Ein Kranker gefährdet seine ganze Familie
"Früher gab es hochqualifizierte Ärzte in Simbabwe, aber die meisten von ihnen haben das Land während des Wirtschaftscrashs im Jahr 2008 verlassen. Deshalb mussten wir die Krankenschwestern mit Aufgaben vertraut machen, für die früher Ärzte zuständig waren. Sie führen HIV- und Tuberkulosetests durch, bestellen und verschreiben Medikamente und sorgen dafür, dass diese auch richtig eingenommen werden. Diese Strategie ist erfolgreich."
Sorgen bereiten Abi Kebra Belaye jedoch die zunehmenden Fälle multiresistenter Tuberkulose. Sie entstehen, wenn Patienten eine Therapie mit Antibiotika abbrechen. Bakterien überleben, entwickeln Resistenzen und vermehren sich so weiter. Zwar gibt es auch für diese Fälle neue, wirksame Medikamente, aber sie sind teuer und die Behandlung dauert wesentlich länger.

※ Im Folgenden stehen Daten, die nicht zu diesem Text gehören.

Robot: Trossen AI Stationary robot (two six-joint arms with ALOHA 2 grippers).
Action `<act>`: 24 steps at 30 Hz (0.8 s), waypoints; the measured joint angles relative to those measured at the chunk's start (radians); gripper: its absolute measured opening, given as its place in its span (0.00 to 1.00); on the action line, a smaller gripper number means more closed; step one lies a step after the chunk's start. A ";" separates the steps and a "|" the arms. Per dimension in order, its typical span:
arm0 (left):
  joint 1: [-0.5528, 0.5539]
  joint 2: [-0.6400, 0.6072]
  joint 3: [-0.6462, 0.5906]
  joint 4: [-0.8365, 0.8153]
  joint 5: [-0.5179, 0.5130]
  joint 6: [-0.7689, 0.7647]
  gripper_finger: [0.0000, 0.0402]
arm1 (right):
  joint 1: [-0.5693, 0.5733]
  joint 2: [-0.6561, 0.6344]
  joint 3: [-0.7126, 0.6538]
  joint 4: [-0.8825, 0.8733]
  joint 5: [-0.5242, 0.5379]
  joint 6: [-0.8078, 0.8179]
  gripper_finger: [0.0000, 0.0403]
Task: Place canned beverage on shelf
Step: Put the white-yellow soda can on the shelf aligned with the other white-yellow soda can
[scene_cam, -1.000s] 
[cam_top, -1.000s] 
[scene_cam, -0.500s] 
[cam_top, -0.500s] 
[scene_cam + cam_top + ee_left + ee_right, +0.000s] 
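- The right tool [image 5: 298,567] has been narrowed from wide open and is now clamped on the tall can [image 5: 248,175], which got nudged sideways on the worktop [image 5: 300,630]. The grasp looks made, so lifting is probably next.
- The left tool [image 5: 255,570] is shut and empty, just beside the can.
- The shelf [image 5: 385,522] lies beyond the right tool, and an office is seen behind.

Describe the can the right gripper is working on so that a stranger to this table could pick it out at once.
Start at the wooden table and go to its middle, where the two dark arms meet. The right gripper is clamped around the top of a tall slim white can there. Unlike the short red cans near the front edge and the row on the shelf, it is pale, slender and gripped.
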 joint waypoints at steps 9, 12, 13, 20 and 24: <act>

"Sie sehen ja, wie dichtbevölkert dieses Viertel ist. Ein Kranker gefährdet seine gesamte Familie. Wir klären die Menschen darüber auf, wie wichtig eine schnelle Diagnose ist. Wir sorgen dafür, dass sie ihre Schutzmasken tragen und ihre Häuser besser belüften, um weitere Ansteckungen zu verhindern. Aber es bleibt eine Herausforderung."
Die Behandlung dauert zwei Jahre
Auch Mildred Mughova leidet an multiresistenter Tuberkulose. Lächelnd kommt sie mit einer Packung neuer Medikamente aus einem der Behandlungszimmer, prüft zuerst aus welcher Richtung der Wind kommt, bevor sie beginnt zu sprechen. Auch das ist eine der Schutzmaßnahmen, die sie hier gelernt hat.
"Als ich meine Diagnose bekommen habe, dachte ich, das wäre mein Todesurteil. In den ersten neun Monaten habe ich Injektionen und viele Medikamente bekommen. Sie haben zwar eine Reihe von Nebenwirkungen, aber es geht mir schon viel besser. Insgesamt dauert die Behandlung zwei Jahre. Ich hoffe, dass ich dann wieder ganz gesund bin."
Bei einer konsequenten Einnahme der Medikamente kann die Krankheit tatsächlich vollständig abheilen. Das gibt der 25-Jährigen Hoffnung. Sie macht sich wieder auf den Nachhauseweg und freut sich schon darauf, ihre Tochter zu sehen.